Wakie Pivots To Let You Call A Stranger On Any Subject

Wakie, the ‘social alarm clock’ that lets you be woken up by a complete stranger, is pivoting the concept to enable you to connect via phone call on any topic.

Behind the scenes, the Russian startup, which has since relocated to Sunnyvale, California and is being put through its paces at accelerator Y Combinator, is building machine learning tech based on user profiles, the subjects its users have answered calls on, and feedback after each call to help Wakie become better at matching callers.

“We use machine learning to learn the life experience of each user and to provide better matching for any kind of question,” explains Wakie CEO Hrachik Adjamian, who, along with his brother Tatul, founded the company. “We believe that artificial intelligence (AI) is too far from being a replacement for human company so we are building AI made to solve the problem of how to find real human intelligence”.

Adjamian says that although Google is good at searching for information, it often falls short for more nuanced discussions or where seeking the opinion of another human is preferable and works best in real-time.
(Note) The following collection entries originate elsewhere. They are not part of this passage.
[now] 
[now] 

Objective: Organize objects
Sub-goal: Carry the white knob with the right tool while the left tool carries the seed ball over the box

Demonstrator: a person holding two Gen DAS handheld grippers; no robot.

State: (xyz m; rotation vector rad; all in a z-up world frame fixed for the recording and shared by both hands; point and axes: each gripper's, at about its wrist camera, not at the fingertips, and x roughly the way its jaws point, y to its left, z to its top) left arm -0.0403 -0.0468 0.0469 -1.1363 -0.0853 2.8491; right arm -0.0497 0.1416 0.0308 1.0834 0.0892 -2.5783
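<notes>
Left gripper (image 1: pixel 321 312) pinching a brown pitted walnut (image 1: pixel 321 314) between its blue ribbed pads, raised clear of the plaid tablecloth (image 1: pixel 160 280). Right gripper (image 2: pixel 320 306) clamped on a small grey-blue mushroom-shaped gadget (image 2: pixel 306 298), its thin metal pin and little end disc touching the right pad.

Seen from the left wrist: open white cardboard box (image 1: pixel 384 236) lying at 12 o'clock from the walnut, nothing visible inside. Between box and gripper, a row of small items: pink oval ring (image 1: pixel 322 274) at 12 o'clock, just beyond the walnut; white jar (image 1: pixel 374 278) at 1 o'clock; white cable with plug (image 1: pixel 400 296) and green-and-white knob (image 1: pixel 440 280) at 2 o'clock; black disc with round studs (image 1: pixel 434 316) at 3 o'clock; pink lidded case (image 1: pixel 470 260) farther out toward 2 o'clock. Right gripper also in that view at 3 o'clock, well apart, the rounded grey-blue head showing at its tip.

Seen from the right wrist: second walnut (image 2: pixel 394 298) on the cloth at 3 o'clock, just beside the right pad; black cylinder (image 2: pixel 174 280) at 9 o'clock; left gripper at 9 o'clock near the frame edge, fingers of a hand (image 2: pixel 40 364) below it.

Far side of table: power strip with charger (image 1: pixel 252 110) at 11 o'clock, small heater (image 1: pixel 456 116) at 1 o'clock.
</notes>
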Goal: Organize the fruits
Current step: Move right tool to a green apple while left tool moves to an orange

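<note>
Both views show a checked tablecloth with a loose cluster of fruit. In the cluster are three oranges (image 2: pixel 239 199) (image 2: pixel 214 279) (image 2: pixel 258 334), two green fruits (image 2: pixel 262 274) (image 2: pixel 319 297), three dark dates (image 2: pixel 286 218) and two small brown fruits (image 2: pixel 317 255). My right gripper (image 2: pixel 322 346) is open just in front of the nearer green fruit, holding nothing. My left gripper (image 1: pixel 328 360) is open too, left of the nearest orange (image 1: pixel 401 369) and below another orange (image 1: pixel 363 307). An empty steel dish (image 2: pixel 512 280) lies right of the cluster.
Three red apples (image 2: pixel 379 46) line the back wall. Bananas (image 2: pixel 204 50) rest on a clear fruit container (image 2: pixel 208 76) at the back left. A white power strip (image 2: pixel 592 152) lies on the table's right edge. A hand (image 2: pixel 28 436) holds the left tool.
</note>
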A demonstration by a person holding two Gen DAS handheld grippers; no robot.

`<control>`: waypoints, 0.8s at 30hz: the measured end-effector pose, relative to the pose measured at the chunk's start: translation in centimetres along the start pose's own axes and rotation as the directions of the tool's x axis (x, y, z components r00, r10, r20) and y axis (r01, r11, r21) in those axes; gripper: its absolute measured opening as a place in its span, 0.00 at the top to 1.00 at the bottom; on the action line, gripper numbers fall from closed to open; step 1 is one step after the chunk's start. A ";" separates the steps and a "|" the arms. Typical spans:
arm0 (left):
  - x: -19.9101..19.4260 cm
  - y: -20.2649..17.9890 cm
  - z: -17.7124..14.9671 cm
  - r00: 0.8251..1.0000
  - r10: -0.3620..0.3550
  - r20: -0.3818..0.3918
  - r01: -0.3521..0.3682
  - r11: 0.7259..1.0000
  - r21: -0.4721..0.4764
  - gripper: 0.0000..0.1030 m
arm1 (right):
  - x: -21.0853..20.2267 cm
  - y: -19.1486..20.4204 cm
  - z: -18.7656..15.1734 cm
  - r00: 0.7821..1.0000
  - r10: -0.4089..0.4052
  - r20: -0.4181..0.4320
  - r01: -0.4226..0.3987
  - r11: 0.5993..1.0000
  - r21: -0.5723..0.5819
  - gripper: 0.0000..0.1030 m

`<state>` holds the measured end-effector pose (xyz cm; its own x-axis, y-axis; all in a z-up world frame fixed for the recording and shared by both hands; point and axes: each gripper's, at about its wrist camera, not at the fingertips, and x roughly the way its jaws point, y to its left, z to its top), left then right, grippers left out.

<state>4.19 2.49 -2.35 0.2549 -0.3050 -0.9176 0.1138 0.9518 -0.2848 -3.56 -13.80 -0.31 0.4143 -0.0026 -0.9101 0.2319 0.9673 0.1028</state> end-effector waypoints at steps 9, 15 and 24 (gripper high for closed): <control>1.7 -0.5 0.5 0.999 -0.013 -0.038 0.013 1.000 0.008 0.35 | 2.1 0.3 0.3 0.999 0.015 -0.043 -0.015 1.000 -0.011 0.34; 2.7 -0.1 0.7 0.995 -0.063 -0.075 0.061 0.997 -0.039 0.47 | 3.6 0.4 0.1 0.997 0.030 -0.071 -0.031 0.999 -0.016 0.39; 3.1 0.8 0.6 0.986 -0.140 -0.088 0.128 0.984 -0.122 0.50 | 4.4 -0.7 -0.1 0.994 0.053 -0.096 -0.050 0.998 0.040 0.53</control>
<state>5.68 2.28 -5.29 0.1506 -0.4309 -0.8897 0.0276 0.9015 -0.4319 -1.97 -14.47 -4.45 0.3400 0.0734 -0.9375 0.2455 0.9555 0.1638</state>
“People need to discuss things with other people. We google things when we need to learn something new. But when it comes to emotions, problems and controversial decisions, Siri and Google can’t help — that’s when people want to talk to other people,” he says. “Wakie does for human consultations what Google does for information search. It takes only a few seconds to find and start talking to an appropriate stranger wherever in the world he is.”

To that end, Wakie claims to connect callers in under 7 seconds and since the startup began testing the new expanded idea, has seen the app used to discuss anything from a person’s love life, what it’s like to be a new father when you also have children from a previous relationship, or even to practice a second language.

On how the pivot came about, Adjamian says users had been asking for the option to talk on different subjects, in addition to wake up calls. However, it wasn’t until Wakie investor Bruce Chou also suggested the feature that the startup decided to test a basic version of the idea.

“It worked just great, even though its performance was far from perfect,” he says. “The better our matching algorithm the more new users we see every day. Our latest matching experiment made on 700 new users impressed us even more – they talked for over 25,000 minutes in the very first day of using the app”.